Wanna’ real thrill? Try the Power Tower. Four 240 ft. towers. Two blast up, two blast down. Oh, and, bring a change of underwear. You may need 'em.

Has anyone checked out the sort of things that go on in lvick’s lab? And what did you find in the case where you dropped two, lvick? No, if you haven’t tried that yet, I’ll pass on the answer.

Ray (How high do bouncin’ baby boys bounce anyhow – on rubber baby buggy bumpers, that is?)

Perhaps I should clarify: I meant people who have never experienced sight.

While a fear of heights may be instictual, wouldn’t it preclude sightless people since they wouldn’t have a grasp of the visual experience?

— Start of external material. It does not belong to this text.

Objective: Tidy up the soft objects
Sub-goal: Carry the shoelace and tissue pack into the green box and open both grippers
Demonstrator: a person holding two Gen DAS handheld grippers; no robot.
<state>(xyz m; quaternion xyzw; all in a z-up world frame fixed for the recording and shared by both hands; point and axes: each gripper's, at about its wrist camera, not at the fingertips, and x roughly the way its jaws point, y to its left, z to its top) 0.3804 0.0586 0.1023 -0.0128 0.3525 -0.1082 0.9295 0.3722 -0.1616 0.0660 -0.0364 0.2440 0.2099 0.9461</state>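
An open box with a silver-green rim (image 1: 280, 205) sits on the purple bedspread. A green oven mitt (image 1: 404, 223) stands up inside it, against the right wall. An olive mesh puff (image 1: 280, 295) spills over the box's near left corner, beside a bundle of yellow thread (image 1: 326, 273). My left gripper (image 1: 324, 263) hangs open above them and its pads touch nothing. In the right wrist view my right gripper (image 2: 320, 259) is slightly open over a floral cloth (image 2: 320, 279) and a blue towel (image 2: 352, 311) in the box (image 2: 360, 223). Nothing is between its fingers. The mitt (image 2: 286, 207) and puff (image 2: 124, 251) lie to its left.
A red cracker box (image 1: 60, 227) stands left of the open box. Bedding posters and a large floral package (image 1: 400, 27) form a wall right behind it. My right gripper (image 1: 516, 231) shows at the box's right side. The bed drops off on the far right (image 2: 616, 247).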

Cedar Point is sooo great.

Some of the great coasters:
Magnum (already mentioned big mama coaster)
Raptor (7 complete flips at 70 mph) huge lines but it’s worth it.
Corkscrew (only 3 flips but was a pioneer in it’s day)
Mean Streak - largest all-wood roller coaster (ouch, makes my back hurt)
Blue Streak - another smaller coaster but actually delivers some fun negative g’s.
also: Gemini, Mantis, Iron Dragon
plus: Wildcat and other carnival-type rides, water rides…

waahhh…I wanna go!

Nickrz, Yes! Cedar Pointe is well worth the drive from Chicago! It will blow away any other amusement park you’ve been to. If you want something pretty cool, stay at the hotel or campground right on site: it’s on Lake Erie so you’ve got the beach right there. I’ve been to Disneyland/World/6 Flags-Magic Mountain and Cedar Pointe beats them all!
The only ride I won’t ride there anymore is Demon Drop. 100(?) feet straight up in this open little elevator like thing and then they drop you. First time I couldn’t breathe I was so scared. Went on it at another visit and I’ve decided there’s no reason to torture myself like that.

And can it be that in a world so full and busy, the loss
of one weak creature makes a void in any heart, so
wide and deep that nothing but the width and depth
of vast eternity can fill it up!
-Charles Dickens “Dombey and Son”

Cedar Point is “operated” (whatever that means) by a company called Cedar Fair L.P. They own/manage several other parks besides Cedar Point: Knott’s Berry Farm, Dorney Park, Valleyfair, and Worlds of Fun.

Their current scheme seems to be: find something cool at one park; build a clone of it at all the others.

Their website has entries for all the parks they operate. Compare the stats for the Magnum, Steel Force, Wild Thing and Mamba to see what I mean. They’re not quite identical, but they’re certainly close (and three of the four were designed by the same company).